What is the current situation?
There was a report on this published yesterday.
"The Zillow Real Estate Market Reports, released today, show home values decreased 1.1 percent from the third to the fourth quarter of 2011 to $146,900. On an annual basis, this represents a 4.7 percent decline."
Ok, so we knew that 2011 was another weak year what are the signs now?
"December's data show that sequential improvements in year-over-year numbers have stopped, and the pace of monthly depreciation has once again picked up, with December's monthly depreciation rate at 0.6 percent."
On that troubling note what do they think might happen in the year to come?
"Positive developments will include markets showing organic growth, and home sales increasing as the year proceeds. However, we maintain our forecast that home values will continue to fall in 2012, with the Zillow Home Value Forecast showing a 3.7 percent decline through December 2012."

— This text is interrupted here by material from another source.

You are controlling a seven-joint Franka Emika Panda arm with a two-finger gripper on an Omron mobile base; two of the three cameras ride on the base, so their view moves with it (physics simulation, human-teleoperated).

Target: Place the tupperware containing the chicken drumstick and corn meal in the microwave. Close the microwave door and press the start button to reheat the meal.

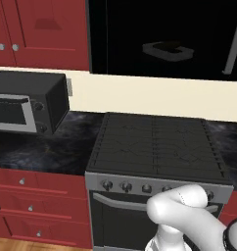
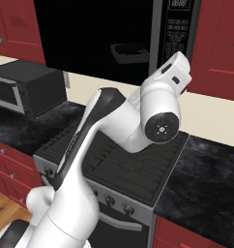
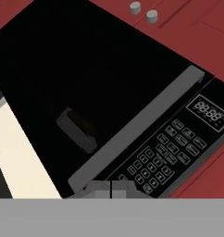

For those interested in a geographical breakdown the highest rate of price fall is expected in Atlanta and Chicago but before I worry that they are places I have visited I spotted that LA and Washington are expected to rise in price slightly.Phew! For those looking for a historical context we see this.
"Overall, national home values have fallen 24.2 percent since their peak in May 2007. Nationally, home values are back to late 2003 levels."
Care is needed with the forecast as it is a new development for Zillow but one might have expected some sort of recovery forecast which is partly why I took an interest.
Why might the US housing market recover?
Affordability has theoretically improved
As discussed above the US Federal Reserve is spending US $600 billion on Operation Twist to try to lower long-term interest-rates and therefore mortgage rates too. It seems to be having some success as the 30 year prime mortgage rate in California is 3.69% today and the 15 year rate is 2.96%. UK readers may be intrigued by the fact that a 20% deposit seems to make you a prime mortgage borrower in California.